**EXERCISE DESCRIPTION**.
In the listing that follows, how many lines contain "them"? Give the number only.

**THE INPUT**.
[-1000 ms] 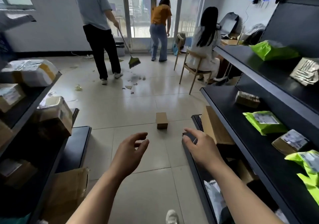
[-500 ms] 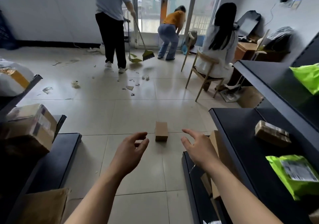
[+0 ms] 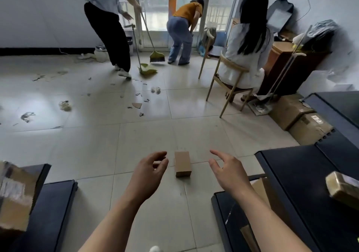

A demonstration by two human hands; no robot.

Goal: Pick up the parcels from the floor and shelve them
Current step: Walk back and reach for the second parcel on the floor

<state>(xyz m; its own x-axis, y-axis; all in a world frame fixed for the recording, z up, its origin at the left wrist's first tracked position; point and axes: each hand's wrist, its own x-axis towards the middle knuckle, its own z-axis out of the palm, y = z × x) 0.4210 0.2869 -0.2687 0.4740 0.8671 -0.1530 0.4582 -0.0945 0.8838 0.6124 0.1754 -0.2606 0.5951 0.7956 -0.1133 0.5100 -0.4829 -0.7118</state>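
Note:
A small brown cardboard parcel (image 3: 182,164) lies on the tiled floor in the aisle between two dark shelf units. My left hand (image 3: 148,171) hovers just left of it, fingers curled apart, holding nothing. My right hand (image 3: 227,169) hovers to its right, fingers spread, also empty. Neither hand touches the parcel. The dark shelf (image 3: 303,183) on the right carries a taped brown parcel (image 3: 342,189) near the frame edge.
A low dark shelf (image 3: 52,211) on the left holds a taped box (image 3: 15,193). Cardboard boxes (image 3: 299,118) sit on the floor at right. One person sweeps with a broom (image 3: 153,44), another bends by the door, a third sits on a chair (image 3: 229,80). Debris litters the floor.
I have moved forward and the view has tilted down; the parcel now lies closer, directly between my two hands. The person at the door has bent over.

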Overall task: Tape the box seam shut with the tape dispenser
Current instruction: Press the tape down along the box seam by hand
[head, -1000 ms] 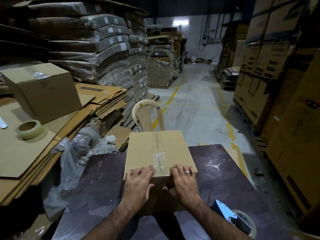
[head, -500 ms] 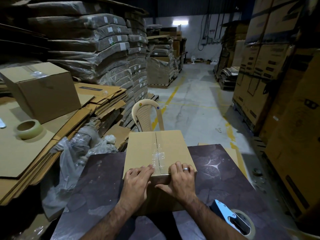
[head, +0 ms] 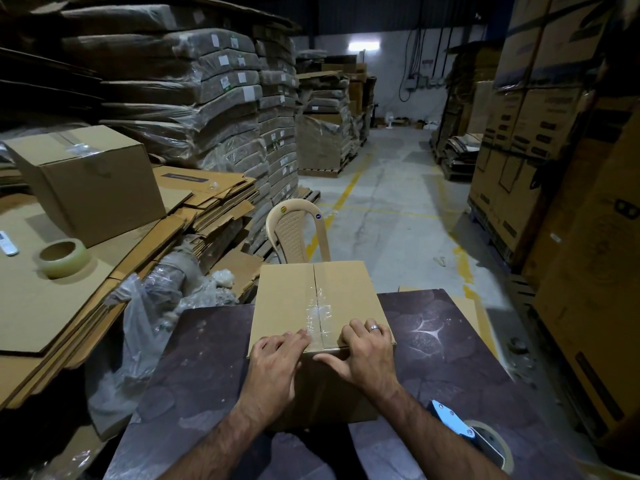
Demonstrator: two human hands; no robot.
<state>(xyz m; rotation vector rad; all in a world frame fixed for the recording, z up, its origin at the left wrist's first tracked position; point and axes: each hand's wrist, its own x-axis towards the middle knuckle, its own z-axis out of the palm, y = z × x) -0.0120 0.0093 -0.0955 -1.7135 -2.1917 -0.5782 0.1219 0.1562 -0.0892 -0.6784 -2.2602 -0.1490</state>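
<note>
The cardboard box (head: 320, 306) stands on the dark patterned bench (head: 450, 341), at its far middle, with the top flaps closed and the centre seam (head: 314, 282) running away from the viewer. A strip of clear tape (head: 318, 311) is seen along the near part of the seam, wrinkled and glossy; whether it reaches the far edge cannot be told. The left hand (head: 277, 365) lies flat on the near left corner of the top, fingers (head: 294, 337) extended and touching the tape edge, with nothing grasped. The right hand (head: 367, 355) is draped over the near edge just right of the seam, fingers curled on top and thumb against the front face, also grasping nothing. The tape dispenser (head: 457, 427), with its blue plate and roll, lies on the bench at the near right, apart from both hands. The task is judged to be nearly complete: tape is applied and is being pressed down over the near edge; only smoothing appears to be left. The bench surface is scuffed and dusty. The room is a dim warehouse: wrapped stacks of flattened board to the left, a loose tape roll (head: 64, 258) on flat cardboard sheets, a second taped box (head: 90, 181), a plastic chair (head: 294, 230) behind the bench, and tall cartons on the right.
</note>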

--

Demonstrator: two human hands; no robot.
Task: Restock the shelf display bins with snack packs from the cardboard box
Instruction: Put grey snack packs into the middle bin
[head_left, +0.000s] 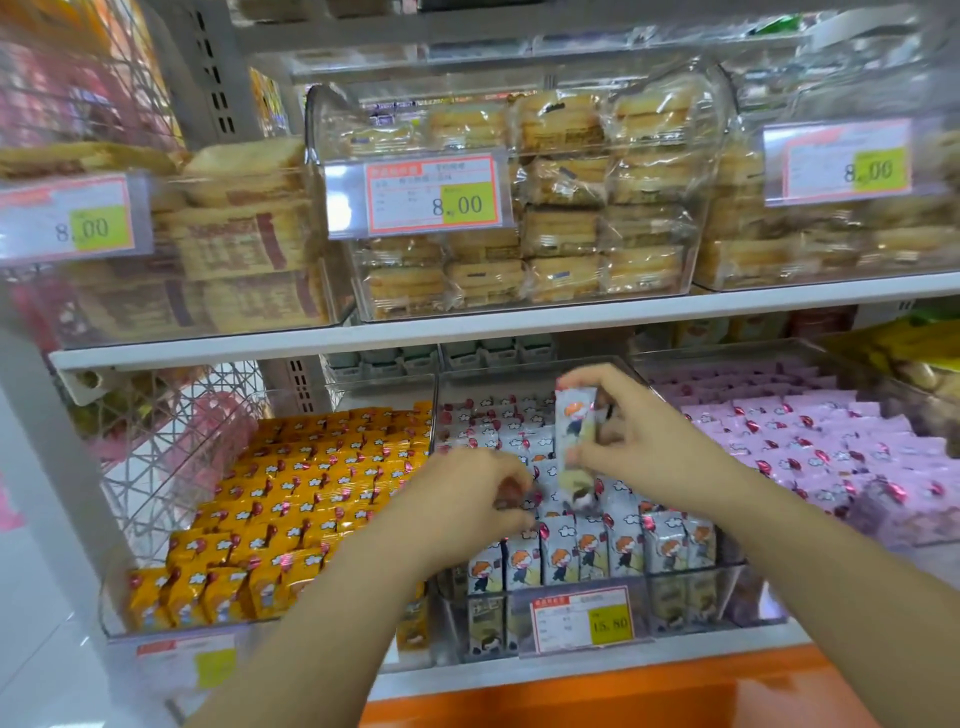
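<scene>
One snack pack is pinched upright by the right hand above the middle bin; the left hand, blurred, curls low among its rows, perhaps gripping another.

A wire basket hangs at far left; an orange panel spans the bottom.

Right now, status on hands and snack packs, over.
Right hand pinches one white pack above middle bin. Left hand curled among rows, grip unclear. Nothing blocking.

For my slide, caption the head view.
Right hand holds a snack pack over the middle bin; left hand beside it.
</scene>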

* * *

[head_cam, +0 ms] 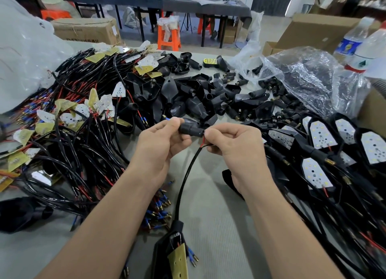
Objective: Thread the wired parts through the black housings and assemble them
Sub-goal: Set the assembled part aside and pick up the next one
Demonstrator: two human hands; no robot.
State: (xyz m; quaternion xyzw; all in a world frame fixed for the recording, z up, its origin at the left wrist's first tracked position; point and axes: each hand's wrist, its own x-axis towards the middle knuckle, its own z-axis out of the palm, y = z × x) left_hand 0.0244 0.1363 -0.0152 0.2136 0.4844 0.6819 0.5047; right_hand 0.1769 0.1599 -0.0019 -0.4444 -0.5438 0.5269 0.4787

**WRITTEN RESPONSE**.
2